In truth I think all traditional DBMS toolkits have issues in the long run on 
iOS.  They are fine so long as the devices are on wifi within the walls.  Once 
they go outside the walls, and you go from wifi bandwidth and latency levels to 
3G or edge, these models quickly become horrible fits with the iOS model.

The problem is that *all* of the protocols, be it TDS, ODBC (which for MSSQL is 
still TDS), libpq, et al are designed for low latency, high bandwidth 
connections.  They are chatty and are not optimized for running over spotty and 
intermittent 3g connections.  A VPN does not fix the fundamental weaknesses in 
the wire protocols.  Any MSSQL admin that has more than a couple of years of 
experience has seen the intermittent SSPI and connection drop errors that 
happen on LAN's when you get a lot of line noise (a saturated hub will often 
timeout otehr computers on the same hub).
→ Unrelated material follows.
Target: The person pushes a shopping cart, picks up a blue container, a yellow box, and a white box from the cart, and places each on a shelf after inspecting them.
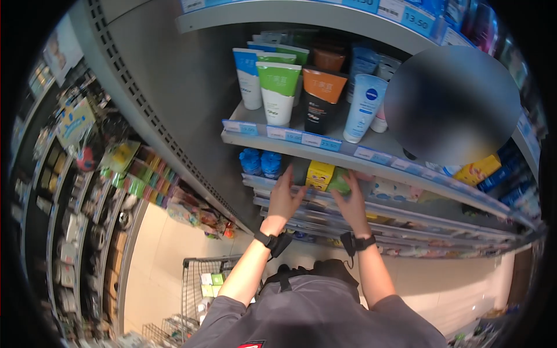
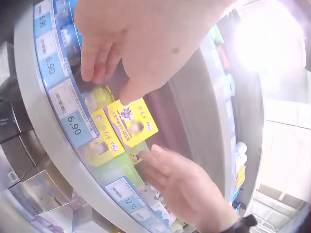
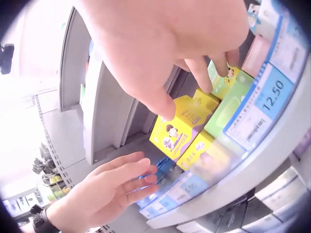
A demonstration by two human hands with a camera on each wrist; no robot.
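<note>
Yellow boxes (image 1: 319, 176) stand on the shelf below the row of tubes, with a green box (image 3: 232, 108) beside them. To their left, my left hand (image 1: 284, 199) reaches in with its fingers extended, holding nothing. My right hand (image 1: 351, 203) is at the green box, fingers spread; in the right wrist view its thumb is over the yellow box (image 3: 177, 127) and its fingertips are near the green boxes. Whether it touches them I cannot tell. The left wrist view shows the yellow boxes (image 2: 132, 122) between both hands.
Blue bottles (image 1: 261, 163) stand left of the yellow boxes. Above, the shelf edge (image 1: 301, 139) with price tags carries several tubes (image 1: 278, 93). A wire cart (image 1: 194, 290) with goods stands at the lower left. A grey side panel (image 1: 168, 87) bounds the shelves on the left.
</note>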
Because of this, I strongly advocate n-tier solutions for iOS devices, but I 
understand the reasons that they are often not options.  That is why I have 
done the legwork on other options.  

If MSSQL is your destination, then FreeTDS is your best option.  You 
may/probably will need to work with FreeTDS.org to obtain a commercial usable 
license, but in terms of usability and perfomance, it is fine (within reason).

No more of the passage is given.